** Material for this task follows **
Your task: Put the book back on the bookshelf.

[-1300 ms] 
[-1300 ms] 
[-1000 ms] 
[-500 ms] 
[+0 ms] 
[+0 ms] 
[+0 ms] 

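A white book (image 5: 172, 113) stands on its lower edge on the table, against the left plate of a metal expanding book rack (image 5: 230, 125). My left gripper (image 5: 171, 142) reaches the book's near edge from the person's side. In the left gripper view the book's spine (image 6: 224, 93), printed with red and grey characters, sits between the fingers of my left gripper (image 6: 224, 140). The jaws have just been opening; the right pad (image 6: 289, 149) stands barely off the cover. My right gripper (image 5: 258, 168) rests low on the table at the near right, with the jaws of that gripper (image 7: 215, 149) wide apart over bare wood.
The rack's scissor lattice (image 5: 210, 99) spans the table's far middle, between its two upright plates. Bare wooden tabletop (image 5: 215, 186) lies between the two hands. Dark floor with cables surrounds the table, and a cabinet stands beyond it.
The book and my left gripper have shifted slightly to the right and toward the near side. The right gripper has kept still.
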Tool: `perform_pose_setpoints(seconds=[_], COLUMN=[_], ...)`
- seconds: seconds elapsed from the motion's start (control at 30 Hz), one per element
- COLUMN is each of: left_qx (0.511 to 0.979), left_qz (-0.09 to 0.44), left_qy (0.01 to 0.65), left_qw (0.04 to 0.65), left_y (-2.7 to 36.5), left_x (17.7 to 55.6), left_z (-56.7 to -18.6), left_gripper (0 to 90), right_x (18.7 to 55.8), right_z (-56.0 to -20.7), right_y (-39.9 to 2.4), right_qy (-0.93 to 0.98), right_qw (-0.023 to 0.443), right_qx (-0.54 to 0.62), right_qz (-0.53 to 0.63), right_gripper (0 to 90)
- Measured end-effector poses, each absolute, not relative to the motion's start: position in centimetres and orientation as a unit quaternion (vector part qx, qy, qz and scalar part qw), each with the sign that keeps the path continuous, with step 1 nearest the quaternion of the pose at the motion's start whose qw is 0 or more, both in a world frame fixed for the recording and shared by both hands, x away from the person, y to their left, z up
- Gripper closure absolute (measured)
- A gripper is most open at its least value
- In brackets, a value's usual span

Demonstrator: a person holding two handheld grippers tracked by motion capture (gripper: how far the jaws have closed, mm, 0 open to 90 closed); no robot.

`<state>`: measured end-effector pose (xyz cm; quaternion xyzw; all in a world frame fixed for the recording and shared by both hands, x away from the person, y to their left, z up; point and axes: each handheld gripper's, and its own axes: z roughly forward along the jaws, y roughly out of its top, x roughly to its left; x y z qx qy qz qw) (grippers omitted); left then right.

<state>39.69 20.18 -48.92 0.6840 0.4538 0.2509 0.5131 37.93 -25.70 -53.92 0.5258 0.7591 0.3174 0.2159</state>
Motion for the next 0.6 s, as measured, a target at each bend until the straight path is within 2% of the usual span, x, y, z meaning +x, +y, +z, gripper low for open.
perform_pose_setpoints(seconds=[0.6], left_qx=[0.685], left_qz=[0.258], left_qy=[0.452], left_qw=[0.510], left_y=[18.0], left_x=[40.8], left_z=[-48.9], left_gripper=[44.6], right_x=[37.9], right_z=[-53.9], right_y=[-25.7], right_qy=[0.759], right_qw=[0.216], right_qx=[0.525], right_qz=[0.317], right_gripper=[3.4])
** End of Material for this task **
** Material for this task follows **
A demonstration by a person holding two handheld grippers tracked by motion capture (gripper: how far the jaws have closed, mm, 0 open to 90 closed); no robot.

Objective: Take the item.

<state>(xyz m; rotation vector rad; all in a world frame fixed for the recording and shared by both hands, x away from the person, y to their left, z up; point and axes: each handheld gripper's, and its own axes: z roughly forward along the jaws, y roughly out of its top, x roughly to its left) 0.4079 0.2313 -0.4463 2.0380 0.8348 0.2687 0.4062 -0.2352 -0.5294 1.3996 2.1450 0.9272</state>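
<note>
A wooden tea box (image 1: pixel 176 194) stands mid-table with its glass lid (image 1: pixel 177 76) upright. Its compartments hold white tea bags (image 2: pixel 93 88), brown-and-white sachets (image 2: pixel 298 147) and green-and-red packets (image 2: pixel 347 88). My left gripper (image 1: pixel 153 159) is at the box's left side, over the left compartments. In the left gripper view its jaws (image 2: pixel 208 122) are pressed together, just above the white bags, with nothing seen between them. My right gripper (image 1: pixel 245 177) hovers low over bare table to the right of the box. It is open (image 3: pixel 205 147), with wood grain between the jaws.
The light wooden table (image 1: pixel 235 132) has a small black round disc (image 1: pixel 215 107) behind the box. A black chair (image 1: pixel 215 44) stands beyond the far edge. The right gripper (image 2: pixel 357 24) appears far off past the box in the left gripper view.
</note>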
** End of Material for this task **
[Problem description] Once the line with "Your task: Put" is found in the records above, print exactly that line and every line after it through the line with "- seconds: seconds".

[Result]
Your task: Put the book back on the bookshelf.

[-1300 ms] 
[-1300 ms] 
[-1000 ms] 
[-500 ms] 
[+0 ms] 
[+0 ms] 
[+0 ms] 

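A white book (image 5: 172, 113) stands on its lower edge on the table, against the left plate of a metal expanding book rack (image 5: 230, 125). My left gripper (image 5: 171, 142) reaches the book's near edge from the person's side. In the left gripper view the book's spine (image 6: 224, 93), printed with red and grey characters, sits between the fingers of my left gripper (image 6: 224, 140). The jaws have just been opening; the right pad (image 6: 289, 149) stands barely off the cover. My right gripper (image 5: 258, 168) rests low on the table at the near right, with the jaws of that gripper (image 7: 215, 149) wide apart over bare wood.
The rack's scissor lattice (image 5: 210, 99) spans the table's far middle, between its two upright plates. Bare wooden tabletop (image 5: 215, 186) lies between the two hands. Dark floor with cables surrounds the table, and a cabinet stands beyond it.
The book and my left gripper have shifted slightly to the right and toward the near side. The right gripper has kept still.
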Tool: `perform_pose_setpoints(seconds=[_], COLUMN=[_], ...)`
- seconds: seconds elapsed from the motion's start (control at 30 Hz), one per element

The output has been completed.